A number of U.S. Supreme Court judgments have provided rights to LGBTQ parents nationwide. For example, Pavan v. Smith gave both parents the right to have their names (either as “mother/father” or “parent/parent”) on the birth certificate of their child, whether the child was adopted or conceived through artificial insemination or by one of the parents.  In the U.S. Supreme Court, cases including Obergefell and Pavan have mandated that all states must extend the same rights and benefits to same-sex married couples that are extended to opposite-sex married couples, including recognizing a non-gestational parent as a legal parent.

With all of these decisions protecting the rights of parents, why then are LGBTQ couples strongly encouraged to file a court order establishing themselves as parents? This is because of a clause in the U.S. Constitution referred to as “portability of judgment.”

Freedom to Move About the Country

As a family, you want to be able to travel freely outside of Wisconsin and be assured that your joint parentage will be recognized wherever you go. Unfortunately, a birth certificate does not provide this assurance, since it is considered a self-reported record. This means it is an “indication” of parentage, but it is not considered solid legal proof, and therefore, does not meet the Full Faith and Credit criteria. 

Full Faith and Credit refers to the first sentence of Article IV, Section 1, of the U.S. Constitution: “Full faith and credit shall be given in each State to the public Acts, Records, and judicial Proceedings of every other State.” The clause was intended to ensure continuity among the states, but to receive Full Faith and Credit, you must have a court order.

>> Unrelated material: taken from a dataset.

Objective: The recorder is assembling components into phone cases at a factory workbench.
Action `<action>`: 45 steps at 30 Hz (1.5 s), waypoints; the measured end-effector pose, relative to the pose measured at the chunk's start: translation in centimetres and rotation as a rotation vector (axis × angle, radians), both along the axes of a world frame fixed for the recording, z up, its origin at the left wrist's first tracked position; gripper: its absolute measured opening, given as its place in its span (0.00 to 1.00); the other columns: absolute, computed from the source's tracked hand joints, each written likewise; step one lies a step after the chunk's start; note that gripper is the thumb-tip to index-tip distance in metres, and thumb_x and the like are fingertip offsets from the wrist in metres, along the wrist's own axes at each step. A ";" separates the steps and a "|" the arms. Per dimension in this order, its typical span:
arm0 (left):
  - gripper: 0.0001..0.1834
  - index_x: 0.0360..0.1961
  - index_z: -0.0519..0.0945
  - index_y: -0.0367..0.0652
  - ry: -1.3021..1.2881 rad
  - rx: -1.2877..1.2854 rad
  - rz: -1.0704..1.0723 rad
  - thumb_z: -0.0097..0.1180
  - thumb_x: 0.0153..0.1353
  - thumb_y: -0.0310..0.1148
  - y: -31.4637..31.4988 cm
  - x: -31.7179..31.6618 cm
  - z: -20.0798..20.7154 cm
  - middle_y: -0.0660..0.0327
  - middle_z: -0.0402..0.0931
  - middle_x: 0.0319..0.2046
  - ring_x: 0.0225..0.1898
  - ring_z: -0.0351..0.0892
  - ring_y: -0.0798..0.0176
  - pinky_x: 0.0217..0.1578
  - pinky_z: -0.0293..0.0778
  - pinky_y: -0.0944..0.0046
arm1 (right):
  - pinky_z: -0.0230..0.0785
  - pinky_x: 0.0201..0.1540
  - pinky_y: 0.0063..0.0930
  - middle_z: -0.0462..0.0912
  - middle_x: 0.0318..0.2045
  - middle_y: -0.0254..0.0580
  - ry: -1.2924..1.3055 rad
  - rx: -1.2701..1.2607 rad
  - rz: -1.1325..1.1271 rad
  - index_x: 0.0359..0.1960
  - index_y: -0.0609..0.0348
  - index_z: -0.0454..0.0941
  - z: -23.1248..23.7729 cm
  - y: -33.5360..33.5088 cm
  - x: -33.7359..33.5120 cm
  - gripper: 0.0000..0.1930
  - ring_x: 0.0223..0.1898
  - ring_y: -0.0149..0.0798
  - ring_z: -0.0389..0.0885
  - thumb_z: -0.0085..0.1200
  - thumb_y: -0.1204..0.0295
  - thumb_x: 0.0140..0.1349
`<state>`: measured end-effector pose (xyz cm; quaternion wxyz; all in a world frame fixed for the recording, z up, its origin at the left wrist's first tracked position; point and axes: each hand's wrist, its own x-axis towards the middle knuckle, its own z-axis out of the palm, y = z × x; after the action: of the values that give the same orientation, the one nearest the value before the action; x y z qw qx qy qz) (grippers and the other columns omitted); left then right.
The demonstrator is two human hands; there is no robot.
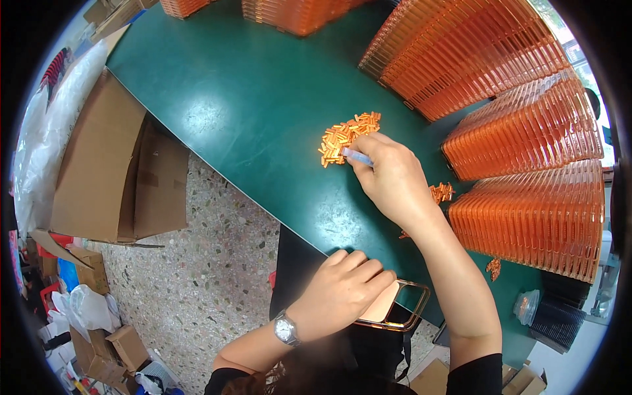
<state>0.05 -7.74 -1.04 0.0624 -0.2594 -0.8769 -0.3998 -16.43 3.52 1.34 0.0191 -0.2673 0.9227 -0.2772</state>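
My left hand (345, 289), with a metal watch on the wrist, grips a phone case (380, 308) at the table's near edge. The case has a shiny gold-brown rim, a beige panel and an opening at its right end; the fingers cover part of it. Farther out, my right hand (395, 172) is closed around a short, pale translucent stick-like tool (359, 157). The tool's end is beside a heap of small orange metallic-looking pieces (339, 139) on the green table (250, 105). Whether the tool holds a piece is too small to tell.
Long rows of orange translucent cases (526, 210) stand along the right side, with more orange stacks (289, 16) at the far edge. Smaller orange piles (442, 192) lie behind my right forearm. An open cardboard box (99, 164) stands left of the table on speckled floor (204, 263).
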 end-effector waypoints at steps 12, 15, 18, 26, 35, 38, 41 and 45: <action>0.04 0.40 0.78 0.40 -0.151 -0.049 -0.015 0.57 0.64 0.26 1.1 -0.8 1.4 0.55 0.76 0.33 0.39 0.79 0.50 0.44 0.73 0.53 | 0.76 0.39 0.35 0.82 0.35 0.47 -0.117 -0.160 0.091 0.40 0.67 0.83 5.4 10.8 10.1 0.04 0.36 0.47 0.84 0.63 0.82 0.65; 0.04 0.40 0.78 0.38 -0.165 -0.049 -0.001 0.58 0.67 0.26 2.8 -1.0 1.9 0.52 0.76 0.30 0.37 0.79 0.47 0.42 0.74 0.52 | 0.76 0.36 0.36 0.81 0.37 0.46 -0.040 -0.109 0.137 0.39 0.64 0.84 4.5 14.1 12.5 0.08 0.35 0.46 0.83 0.67 0.82 0.59; 0.05 0.43 0.81 0.33 -0.294 -0.041 -0.018 0.57 0.70 0.24 4.9 -1.2 2.6 0.47 0.81 0.37 0.43 0.81 0.40 0.46 0.78 0.47 | 0.74 0.31 0.37 0.81 0.39 0.42 0.191 0.009 0.201 0.38 0.62 0.83 2.4 15.9 13.8 0.13 0.34 0.43 0.81 0.70 0.79 0.49; 0.05 0.42 0.81 0.35 -0.305 -0.091 -0.040 0.57 0.71 0.25 8.3 -0.5 2.7 0.48 0.81 0.37 0.42 0.81 0.40 0.43 0.77 0.47 | 0.74 0.27 0.28 0.73 0.34 0.35 0.408 0.078 0.119 0.30 0.56 0.75 -0.1 18.0 15.7 0.08 0.33 0.36 0.77 0.62 0.73 0.51; 0.02 0.38 0.79 0.36 -0.293 -0.144 -0.012 0.60 0.68 0.23 8.8 -0.6 2.9 0.50 0.79 0.32 0.39 0.80 0.42 0.39 0.76 0.47 | 0.75 0.31 0.41 0.77 0.32 0.42 0.122 0.019 -0.037 0.36 0.61 0.81 0.6 17.7 16.4 0.10 0.32 0.48 0.80 0.70 0.80 0.54; 0.03 0.37 0.79 0.36 -0.250 -0.178 -0.031 0.62 0.67 0.24 9.0 -0.7 2.7 0.50 0.78 0.32 0.38 0.80 0.42 0.39 0.76 0.47 | 0.76 0.35 0.42 0.78 0.34 0.43 0.067 0.035 -0.030 0.37 0.60 0.81 0.5 18.3 16.2 0.10 0.34 0.49 0.81 0.70 0.78 0.55; 0.05 0.37 0.79 0.37 -0.210 -0.200 -0.036 0.63 0.67 0.25 9.0 -0.6 2.6 0.51 0.79 0.32 0.38 0.80 0.43 0.39 0.76 0.48 | 0.77 0.38 0.41 0.79 0.37 0.42 0.055 0.019 0.033 0.42 0.62 0.83 1.1 19.1 15.9 0.12 0.38 0.49 0.81 0.71 0.74 0.58; 0.05 0.37 0.79 0.37 -0.184 -0.216 -0.036 0.63 0.67 0.25 8.9 -0.5 2.3 0.51 0.79 0.32 0.38 0.80 0.44 0.40 0.76 0.48 | 0.76 0.37 0.36 0.80 0.41 0.39 0.014 0.104 -0.023 0.53 0.65 0.85 2.5 19.0 16.6 0.20 0.43 0.44 0.80 0.70 0.70 0.60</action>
<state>-0.44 1.20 1.24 -0.0540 -0.2426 -0.9120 -0.3264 0.13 22.56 3.85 0.0233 -0.2574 0.9389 -0.2273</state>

Is There a Double Standard?
Different-sex couples are rarely advised to get a court order to prove parentage, which would imply that same-sex couples do not need one either, especially given the recognition of same-sex marriages at the federal level. Moreover, when a legally married opposite-sex couple has a child, they are both automatically presumed to be the legal parents of the child. If a couple gets divorced, they both remain legal parents unless parentage is terminated by a court.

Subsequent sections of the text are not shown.